Aubrey High School held a mass signing day on Tuesday to honor the 11 students who are putting the skills they learned in their career and technical education courses to use in their next step in life.
The students and their pathways were as follows: Max Griffin, film, University of Texas; Kristin Martin, culinary arts, Culinary Institute Lenotre of Houston; Skylar Tarvin, sonography, Collin College; James Williams, plumbing, Collin College; CJ Tubbs, culinary arts, Institute of Culinary Education—New York campus; Adrian Padilla, machinery service, Holt CAT; Brock Pierce, machinery service, Holt CAT; James Monk, welding, NCTC; Max Torres, HVAC, NCTC; Quentin Jefferson, cybersecurity, NCTC; and Jacob Bessire, plumbing, NCTC.
"CTE programs not only teach students real-world knowledge and skills, but increasingly provide opportunities for dual enrollment, industry-recognized credentials and meaningful work-based learning experiences," ag sciences teacher Traci Bloom said to open the celebration.

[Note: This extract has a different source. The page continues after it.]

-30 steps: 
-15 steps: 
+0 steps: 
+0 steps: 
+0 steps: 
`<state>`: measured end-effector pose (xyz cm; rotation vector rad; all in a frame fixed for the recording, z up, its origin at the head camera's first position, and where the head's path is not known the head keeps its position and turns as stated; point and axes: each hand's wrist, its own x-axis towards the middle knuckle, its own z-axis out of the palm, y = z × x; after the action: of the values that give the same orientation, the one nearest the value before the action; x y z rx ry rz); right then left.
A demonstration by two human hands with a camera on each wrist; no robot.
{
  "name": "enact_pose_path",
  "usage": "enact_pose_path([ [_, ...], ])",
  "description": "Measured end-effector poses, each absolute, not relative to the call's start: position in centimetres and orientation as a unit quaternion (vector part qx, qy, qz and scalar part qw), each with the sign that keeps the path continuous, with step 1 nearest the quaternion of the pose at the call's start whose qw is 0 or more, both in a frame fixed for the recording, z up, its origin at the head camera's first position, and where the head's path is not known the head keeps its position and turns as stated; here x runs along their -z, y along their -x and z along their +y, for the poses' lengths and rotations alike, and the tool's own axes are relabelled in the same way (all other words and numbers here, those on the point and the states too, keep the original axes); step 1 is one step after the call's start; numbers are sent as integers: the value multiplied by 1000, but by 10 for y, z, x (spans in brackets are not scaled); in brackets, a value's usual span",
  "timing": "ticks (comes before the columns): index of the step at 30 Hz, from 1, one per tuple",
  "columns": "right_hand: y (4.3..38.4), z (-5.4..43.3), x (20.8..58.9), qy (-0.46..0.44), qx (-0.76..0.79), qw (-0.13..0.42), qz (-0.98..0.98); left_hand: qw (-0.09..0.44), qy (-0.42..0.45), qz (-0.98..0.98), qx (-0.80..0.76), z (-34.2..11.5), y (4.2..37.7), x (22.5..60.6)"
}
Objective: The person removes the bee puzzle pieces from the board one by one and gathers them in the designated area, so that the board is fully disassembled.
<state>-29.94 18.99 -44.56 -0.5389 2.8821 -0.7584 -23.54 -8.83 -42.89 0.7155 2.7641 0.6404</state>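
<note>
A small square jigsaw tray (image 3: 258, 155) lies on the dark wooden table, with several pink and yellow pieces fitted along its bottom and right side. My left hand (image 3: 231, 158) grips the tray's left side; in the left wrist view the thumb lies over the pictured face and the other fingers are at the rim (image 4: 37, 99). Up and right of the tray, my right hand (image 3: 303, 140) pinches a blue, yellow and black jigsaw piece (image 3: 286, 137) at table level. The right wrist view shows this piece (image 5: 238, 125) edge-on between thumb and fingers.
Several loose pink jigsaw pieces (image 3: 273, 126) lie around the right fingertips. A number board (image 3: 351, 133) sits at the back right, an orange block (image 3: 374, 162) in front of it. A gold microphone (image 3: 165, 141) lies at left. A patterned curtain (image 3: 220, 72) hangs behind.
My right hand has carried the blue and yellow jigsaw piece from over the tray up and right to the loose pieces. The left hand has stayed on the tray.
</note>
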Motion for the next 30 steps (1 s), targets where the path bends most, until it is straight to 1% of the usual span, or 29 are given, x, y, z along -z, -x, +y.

Gilbreath introduced the nine students present, and then introduced Rick Elmore, the workforce development liaison for Holt CAT.
"We have a new program, called Holt University, that's very similar to our educational partners," Elmore said. "If these two guys decide to, they can enroll in Holt University. The unique part about our training plan is they will be paid while they're going to school."
He and his team members then presented Aubrey High School a $10,000 grant to benefit the programs that provide students with the job skills they need to work at their company.
After the crowd cleared, Martin said she is excited to refine her skills at Lenotre by pursuing her pastry arts diploma.
"It's going to make me better," she said. "It's going to make me better for my business."
That's Kookies N' Krumbs, which she launched in August 2022.
Tubbs has aspirations of either being a chef in a Michelin star restaurant or of owning one himself.
"I think I had to go to New York since I know it's one of the top capitals in the U.S. for cooking," he said.
They both said their teachers were instrumental in helping them in the classroom and with opportunities beyond it as well.
Assistant Principal Jonathan Lee spoke after the event of the value of CTE courses, and he loved how the ag sciences team put the event together.
"It was a great opportunity to have their fellow students see them and see them already be on the road to success and see that they also have that opportunity to get plugged in somewhere," Lee said.